2

I have partitioned my data set into two separate sets of 5M rows. Each partition is loaded into a table on a machine of its own. I use a central monetdb instance where I register both tables as remote tables and add them to a merge table.

When I run a query on the merge table I would expect MonetDB to distribute the query, in parallel, to both partition tables. However, when looking at results created with tomograph I see that each remote table is queried sequentially.

I've compiled MonetDB myself using a recent source tarball.

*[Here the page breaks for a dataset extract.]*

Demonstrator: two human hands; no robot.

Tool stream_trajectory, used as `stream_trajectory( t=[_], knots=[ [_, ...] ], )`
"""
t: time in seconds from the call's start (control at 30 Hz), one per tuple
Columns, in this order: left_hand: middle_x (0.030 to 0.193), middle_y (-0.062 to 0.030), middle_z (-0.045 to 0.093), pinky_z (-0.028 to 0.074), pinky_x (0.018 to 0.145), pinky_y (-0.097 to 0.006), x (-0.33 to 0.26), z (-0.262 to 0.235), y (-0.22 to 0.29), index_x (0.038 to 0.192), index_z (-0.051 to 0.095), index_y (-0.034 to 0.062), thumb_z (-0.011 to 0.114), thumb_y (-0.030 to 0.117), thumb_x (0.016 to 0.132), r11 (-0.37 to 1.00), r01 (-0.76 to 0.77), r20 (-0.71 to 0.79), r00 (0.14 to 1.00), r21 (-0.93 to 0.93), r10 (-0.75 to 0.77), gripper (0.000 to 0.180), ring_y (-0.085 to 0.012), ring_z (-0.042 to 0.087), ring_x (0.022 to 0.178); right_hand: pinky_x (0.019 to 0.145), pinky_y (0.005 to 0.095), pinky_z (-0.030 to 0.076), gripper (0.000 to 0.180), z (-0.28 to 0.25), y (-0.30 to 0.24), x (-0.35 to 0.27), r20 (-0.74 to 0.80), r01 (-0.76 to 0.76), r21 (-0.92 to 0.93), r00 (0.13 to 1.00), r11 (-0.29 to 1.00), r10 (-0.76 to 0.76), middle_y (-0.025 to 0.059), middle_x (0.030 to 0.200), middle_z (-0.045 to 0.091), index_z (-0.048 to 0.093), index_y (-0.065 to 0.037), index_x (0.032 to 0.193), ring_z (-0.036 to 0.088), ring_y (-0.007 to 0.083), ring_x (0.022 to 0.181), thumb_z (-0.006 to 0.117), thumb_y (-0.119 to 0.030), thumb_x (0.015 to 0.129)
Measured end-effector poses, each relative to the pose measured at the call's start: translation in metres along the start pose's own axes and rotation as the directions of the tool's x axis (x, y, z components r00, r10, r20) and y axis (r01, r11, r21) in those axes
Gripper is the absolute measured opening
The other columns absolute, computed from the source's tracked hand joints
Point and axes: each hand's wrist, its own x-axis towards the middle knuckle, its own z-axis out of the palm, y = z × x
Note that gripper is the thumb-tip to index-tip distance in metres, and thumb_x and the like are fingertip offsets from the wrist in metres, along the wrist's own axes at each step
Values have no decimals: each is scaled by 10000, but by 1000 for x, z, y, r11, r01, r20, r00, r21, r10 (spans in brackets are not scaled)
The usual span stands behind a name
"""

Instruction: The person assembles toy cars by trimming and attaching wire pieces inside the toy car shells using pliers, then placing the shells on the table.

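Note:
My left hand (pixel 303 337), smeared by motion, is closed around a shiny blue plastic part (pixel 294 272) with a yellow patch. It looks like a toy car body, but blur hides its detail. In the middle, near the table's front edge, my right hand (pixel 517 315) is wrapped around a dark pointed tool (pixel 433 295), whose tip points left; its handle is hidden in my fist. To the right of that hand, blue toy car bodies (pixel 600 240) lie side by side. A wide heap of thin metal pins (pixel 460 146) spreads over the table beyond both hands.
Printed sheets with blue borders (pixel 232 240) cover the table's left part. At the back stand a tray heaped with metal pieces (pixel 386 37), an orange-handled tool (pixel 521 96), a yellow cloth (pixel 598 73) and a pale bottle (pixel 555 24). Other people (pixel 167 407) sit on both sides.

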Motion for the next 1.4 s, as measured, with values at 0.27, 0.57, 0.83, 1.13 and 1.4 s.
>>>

I've disabled geom and made sure embedded python was available. Other than that I've not changed any settings or configure flags. The two machine holding the partitions are 1 core VMs with 4GB memory. The central machine is my laptop, which has 4 cores and 16GB of memory. I have also run this experiment using a central node with the same configuration as the partitions.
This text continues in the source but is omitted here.